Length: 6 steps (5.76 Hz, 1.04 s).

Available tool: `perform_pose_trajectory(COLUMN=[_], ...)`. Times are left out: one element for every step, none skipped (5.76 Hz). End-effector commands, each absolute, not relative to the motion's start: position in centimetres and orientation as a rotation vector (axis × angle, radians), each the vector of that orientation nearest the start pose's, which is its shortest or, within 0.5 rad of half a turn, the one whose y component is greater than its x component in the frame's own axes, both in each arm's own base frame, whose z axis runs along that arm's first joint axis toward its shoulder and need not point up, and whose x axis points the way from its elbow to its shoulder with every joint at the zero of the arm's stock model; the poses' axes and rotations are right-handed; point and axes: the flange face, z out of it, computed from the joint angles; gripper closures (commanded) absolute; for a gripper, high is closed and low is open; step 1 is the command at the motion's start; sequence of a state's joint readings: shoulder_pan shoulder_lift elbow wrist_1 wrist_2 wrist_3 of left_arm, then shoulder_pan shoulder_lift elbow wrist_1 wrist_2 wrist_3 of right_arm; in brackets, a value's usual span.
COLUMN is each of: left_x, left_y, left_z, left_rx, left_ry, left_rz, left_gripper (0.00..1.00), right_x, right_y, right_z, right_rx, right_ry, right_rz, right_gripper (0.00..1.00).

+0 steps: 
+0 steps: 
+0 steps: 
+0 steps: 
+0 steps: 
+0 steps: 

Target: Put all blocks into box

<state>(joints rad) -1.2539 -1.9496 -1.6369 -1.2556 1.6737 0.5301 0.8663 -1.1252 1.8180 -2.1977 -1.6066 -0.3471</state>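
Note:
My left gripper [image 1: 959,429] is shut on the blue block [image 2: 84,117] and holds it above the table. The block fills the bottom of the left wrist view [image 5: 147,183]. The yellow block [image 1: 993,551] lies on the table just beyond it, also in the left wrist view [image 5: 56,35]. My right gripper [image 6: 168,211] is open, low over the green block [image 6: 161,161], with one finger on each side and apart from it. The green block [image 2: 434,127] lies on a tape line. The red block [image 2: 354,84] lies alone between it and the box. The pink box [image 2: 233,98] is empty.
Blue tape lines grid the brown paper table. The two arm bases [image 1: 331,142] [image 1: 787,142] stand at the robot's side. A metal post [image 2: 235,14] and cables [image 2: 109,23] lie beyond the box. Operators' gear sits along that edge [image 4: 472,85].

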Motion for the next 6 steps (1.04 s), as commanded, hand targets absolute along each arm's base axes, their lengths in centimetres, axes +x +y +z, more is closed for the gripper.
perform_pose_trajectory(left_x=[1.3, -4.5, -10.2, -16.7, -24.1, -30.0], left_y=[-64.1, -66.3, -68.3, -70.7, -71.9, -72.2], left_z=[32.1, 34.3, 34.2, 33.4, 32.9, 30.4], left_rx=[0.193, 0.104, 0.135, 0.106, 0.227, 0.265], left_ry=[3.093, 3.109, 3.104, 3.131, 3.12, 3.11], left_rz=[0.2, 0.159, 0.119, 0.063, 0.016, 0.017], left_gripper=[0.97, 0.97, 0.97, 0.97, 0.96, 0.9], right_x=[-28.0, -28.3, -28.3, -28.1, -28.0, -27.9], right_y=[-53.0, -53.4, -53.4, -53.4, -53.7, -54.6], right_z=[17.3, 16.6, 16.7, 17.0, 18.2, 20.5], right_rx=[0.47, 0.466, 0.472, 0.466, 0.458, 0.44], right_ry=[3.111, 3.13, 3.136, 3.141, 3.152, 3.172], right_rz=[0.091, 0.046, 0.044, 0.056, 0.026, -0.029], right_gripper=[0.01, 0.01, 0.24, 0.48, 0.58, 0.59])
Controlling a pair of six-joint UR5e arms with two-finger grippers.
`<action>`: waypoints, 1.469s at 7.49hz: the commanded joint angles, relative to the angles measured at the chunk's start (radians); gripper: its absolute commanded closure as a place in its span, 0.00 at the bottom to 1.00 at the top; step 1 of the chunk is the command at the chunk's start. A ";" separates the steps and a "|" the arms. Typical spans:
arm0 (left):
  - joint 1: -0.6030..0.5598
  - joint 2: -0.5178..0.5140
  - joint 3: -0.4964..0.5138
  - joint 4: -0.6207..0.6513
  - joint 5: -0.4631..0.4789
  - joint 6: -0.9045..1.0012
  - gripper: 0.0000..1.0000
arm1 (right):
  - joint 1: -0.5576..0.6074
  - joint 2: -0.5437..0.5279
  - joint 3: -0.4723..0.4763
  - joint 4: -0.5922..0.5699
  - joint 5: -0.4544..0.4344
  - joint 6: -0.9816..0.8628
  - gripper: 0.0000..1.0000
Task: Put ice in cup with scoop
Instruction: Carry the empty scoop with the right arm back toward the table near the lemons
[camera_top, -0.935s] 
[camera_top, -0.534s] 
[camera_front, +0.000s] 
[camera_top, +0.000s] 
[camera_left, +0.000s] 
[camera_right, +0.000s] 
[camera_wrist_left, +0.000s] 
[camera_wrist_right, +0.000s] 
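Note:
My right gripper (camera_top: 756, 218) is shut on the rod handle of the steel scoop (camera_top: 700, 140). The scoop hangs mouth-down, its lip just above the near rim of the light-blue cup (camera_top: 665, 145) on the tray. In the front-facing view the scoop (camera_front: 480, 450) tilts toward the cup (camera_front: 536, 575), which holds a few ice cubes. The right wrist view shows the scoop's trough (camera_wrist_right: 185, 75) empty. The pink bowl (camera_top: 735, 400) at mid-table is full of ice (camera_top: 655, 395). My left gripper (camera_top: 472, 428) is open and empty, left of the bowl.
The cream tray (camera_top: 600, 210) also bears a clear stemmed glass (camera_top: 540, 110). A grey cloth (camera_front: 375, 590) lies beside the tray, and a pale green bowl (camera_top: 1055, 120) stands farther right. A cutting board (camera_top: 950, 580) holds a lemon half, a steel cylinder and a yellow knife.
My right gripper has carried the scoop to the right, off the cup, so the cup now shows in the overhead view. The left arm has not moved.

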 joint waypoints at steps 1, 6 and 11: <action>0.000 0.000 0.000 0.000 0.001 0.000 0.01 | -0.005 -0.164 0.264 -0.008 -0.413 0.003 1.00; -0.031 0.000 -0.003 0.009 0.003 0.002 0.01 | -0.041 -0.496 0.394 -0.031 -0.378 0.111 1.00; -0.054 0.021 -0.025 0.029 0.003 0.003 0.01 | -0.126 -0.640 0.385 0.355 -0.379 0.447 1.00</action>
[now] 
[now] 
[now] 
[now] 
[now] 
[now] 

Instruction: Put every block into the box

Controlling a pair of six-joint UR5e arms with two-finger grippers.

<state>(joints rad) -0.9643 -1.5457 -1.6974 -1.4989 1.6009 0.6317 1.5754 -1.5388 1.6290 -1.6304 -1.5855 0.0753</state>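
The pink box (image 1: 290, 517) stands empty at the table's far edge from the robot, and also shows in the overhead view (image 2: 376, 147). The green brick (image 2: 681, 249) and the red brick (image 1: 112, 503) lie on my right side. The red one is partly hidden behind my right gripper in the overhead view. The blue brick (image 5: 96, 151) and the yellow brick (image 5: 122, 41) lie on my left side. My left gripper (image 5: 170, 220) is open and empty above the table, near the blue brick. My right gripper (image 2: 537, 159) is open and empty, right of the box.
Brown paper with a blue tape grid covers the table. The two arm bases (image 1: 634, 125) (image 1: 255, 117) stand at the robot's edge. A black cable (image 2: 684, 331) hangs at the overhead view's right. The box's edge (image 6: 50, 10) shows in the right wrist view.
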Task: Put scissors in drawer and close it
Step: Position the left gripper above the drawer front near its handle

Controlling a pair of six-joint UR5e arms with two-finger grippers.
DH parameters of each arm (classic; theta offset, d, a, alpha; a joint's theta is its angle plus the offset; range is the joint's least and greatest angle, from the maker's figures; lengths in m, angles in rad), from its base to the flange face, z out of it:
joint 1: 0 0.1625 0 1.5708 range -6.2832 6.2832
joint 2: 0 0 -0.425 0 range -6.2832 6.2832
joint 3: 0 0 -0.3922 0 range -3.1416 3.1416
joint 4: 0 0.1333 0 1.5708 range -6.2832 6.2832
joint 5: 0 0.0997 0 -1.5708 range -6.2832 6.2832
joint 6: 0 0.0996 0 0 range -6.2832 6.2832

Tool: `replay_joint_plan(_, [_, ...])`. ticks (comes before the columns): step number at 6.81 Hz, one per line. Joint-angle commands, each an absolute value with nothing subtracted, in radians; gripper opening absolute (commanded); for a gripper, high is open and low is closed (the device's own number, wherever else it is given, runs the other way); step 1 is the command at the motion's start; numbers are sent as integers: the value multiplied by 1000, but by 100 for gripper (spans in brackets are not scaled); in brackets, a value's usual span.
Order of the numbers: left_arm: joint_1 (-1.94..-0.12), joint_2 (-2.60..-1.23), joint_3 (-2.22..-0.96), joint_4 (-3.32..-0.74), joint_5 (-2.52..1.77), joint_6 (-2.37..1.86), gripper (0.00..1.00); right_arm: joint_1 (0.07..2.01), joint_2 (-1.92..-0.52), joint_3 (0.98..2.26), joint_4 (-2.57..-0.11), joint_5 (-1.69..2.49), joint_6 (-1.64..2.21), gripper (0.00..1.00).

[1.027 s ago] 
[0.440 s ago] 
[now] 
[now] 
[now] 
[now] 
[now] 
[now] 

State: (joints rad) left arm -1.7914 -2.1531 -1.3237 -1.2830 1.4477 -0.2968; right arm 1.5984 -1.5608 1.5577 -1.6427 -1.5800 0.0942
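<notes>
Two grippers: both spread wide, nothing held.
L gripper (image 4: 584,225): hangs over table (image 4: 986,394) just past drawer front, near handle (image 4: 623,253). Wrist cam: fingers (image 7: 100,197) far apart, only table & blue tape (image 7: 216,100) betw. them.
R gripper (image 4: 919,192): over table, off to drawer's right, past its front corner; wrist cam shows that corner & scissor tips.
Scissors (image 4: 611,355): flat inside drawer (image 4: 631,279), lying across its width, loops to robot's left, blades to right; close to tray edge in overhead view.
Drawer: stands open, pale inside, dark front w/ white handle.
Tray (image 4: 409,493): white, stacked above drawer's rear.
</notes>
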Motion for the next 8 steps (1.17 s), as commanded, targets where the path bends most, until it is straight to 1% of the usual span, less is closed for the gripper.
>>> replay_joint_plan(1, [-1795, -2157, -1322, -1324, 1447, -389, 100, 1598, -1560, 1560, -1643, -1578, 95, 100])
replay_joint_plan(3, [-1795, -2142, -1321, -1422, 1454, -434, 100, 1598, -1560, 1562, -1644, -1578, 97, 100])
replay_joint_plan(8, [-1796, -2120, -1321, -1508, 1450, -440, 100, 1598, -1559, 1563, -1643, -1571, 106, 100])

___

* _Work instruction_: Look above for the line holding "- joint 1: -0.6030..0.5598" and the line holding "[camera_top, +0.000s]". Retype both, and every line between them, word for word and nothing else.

* _Result of the exercise_:
  - joint 1: -0.6030..0.5598
  - joint 2: -0.5178..0.5140
  - joint 3: -0.4964..0.5138
  - joint 4: -0.6207..0.6513
  - joint 5: -0.4631..0.4789
  - joint 6: -0.9045..1.0012
  - gripper: 0.0000..1.0000
arm1 (right):
  - joint 1: -0.5576..0.6074
  - joint 2: -0.5437..0.5279
  - joint 3: -0.4723..0.4763
  - joint 4: -0.5922..0.5699
  - joint 5: -0.4544..0.4344
  - joint 6: -0.9816..0.8628
  - gripper: 0.0000..1.0000
Task: Put ice in cup with scoop
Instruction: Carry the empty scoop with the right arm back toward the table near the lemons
[camera_top, -0.935s] 
[camera_top, -0.534s] 
[camera_front, +0.000s] 
[camera_top, +0.000s] 

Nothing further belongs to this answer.